Nationality & Identity in the UK

culture cuppa nationality identity in the uk

British, English, Scottish, Welsh, Irish? I’m often asked what the difference is between English & British identity, and why such a small country has so many individual identities, languages, dialects & accents. So, what are these identities and why does it matter? Find out in my latest article published in Focus Magazine for the expat community in London. Article: British Identity & Nationality in the UK by Victoria Rennoldson

I am often asked what the difference is between English and British identity, and why such a small country has so many individual identities, languages, dialects and accents. So, what are these identities and why does it matter? First, it is important to note that the UK has a rich and diverse multi-cultural heritage, and in this short article I am focusing on the identities associated with just the four countries of the UK.

What’s the difference between the UK, GB & Britain? 

Initially we need to understand some geography as it is a surprise for some people that the UK is both one country and four countries. There are different ways we refer to it, so geographically this is what they actually mean (although bear in mind that in everyday life the terms can be used interchangeably to mean the whole of the UK):

  • United Kingdom: England, Wales, Scotland & Northern Ireland
  • Great Britain: England, Wales & Scotland
  • Britain: England & Wales

What about the languages and identities of these individual countries?

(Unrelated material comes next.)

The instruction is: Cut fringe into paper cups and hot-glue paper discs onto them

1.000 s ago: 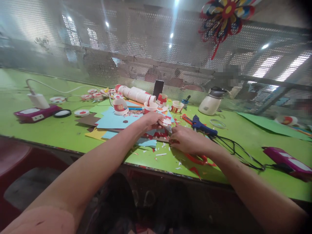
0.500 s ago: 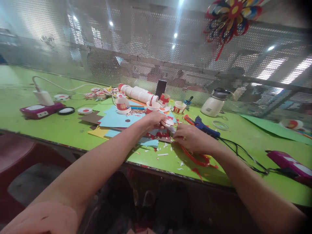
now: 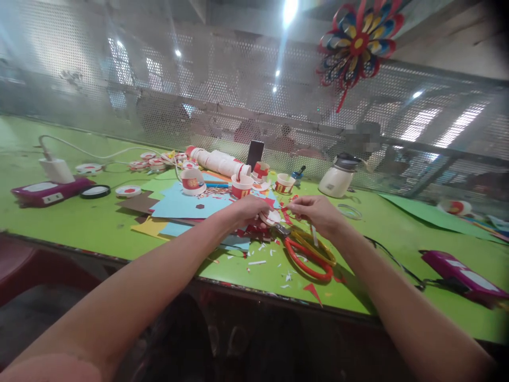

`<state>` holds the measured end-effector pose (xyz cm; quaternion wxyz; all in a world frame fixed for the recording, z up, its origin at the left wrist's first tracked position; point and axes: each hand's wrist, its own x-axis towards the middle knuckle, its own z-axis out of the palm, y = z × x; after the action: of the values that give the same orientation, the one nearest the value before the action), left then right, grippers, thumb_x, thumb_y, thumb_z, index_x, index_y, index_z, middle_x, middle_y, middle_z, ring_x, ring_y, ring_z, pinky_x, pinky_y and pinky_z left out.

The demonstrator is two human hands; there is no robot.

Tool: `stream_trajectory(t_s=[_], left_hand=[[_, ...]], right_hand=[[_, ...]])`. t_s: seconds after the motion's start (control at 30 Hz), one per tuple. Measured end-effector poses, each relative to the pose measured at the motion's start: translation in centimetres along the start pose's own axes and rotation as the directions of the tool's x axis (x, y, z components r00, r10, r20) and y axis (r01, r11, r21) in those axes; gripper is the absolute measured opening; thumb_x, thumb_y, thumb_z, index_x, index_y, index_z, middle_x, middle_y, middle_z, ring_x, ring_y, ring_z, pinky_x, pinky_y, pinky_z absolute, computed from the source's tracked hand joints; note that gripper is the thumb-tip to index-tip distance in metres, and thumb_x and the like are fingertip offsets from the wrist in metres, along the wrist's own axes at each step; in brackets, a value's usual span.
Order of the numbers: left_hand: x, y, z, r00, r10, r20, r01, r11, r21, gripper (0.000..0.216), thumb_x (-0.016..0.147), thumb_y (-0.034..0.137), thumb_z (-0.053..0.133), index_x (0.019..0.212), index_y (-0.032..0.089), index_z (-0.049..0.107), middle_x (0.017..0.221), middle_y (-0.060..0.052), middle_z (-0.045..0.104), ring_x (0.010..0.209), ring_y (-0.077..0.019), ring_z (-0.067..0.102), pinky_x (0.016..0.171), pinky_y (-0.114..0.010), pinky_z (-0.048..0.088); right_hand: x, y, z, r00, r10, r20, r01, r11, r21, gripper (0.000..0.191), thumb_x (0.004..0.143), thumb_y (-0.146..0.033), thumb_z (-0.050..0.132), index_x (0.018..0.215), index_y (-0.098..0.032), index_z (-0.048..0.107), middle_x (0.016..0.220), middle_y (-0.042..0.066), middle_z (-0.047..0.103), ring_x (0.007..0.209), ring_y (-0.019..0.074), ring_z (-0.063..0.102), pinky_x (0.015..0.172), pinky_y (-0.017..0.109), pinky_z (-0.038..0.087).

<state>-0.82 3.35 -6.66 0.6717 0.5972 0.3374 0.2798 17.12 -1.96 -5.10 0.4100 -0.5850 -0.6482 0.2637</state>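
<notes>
My left hand [image 3: 254, 209] is closed on a small white round paper piece [image 3: 272, 217], like the bottom of a paper cup. Large scissors [image 3: 308, 254] with red and yellow handles lie on the table just to its right, blades toward the piece. Above the handles, my right hand [image 3: 316, 212] has its thumb and fingertips pinched together. Whatever is in that pinch is too small to make out. Red paper scraps [image 3: 286, 215] show beside its fingertips, and a narrow white strip [image 3: 314, 236] shows below the hand.
Coloured paper sheets [image 3: 178, 204] lie left of my hands, with paper cups [image 3: 241, 187] behind them. A stacked-cup roll [image 3: 218, 162], a phone [image 3: 255, 155] and a white jug [image 3: 336, 178] stand farther back. Purple power strips [image 3: 463, 276] sit at both sides; a cable trails at right.
My right hand has come off the scissors and moved up and right, fingers now pinched. The scissors lie on the table. My left hand still holds the white piece. The view has shifted slightly.
</notes>
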Motion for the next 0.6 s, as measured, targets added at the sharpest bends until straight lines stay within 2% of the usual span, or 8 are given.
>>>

Nationality & identity in Wales

Wales is officially bilingual, and all children learn Welsh in school. However, in reality most people speak English with only 19% of the population speaking any Welsh at all. Welsh is not easily understood by an English speaker and is one of the ancient British languages, such as Gaelic and Cornish. Cardiff is the capital of Wales and has a national assembly, which can decide laws and taxes within Wales. Most people identify their nationality as Welsh (66%).

Nationality & identity in Scotland

Scotland has a parliament, which has stronger powers than Wales to decide devolved issues such as health, education, law and housing. Some people speak Scots English, a language variation of English with its own words and phrases (think of Robert Burns poetry), and a very small minority (1.7%) speak Scottish Gaelic. The majority identify their nationality as Scottish (62%) and in the 2014 Scottish independence referendum there was a narrow majority to stay in the UK. Since the Brexit referendum in 2016 there have been calls for a second Scottish independence referendum.

Nationality & identity in Northern Ireland

Northern Ireland is part of the UK, and not to confused with the Republic of Ireland, which is an independent country, although both are located on the same island. The people of Northern Ireland may refer to themselves as British (40%), Irish (25%) or Northern Irish (21%). They speak English, with a few people speaking Irish Gaelic (6%) and there is a national assembly in Belfast, the capital, which has devolved legislative power.

The Republic of Ireland, which will soon celebrate 100 years of independence, is headed by a Prime Minister and a President, but no royalty. They have the Euro as currency, are part of the EU, speak English, but also Irish Gaelic is gaining popularity again. The Irish are usually fiercely nationalistic and certainly would not want to be called British! One of the many issues with implementing Brexit is what happens to the currently soft border between Northern Ireland and Ireland to try to avoid introducing a hard border between the two.

Nationality & identity in England

Finally, England is the most populous country of the UK and most familiar to expats living in London. However, it is worth pointing out that London could almost be considered a “5th country”, as its people, mindset and spirit can be quite different from other parts of England.

So, what is the national identity of the people living in the UK? We have a huge diversity of identities, and we have not even touched on the regional, national, religious or ethnic identities of people living in the UK, who have arrived themselves, or whose families originated from other countries. People may consider themselves primarily as one identity, or several, depending on how they feel, where they were born or have spent most of their lives.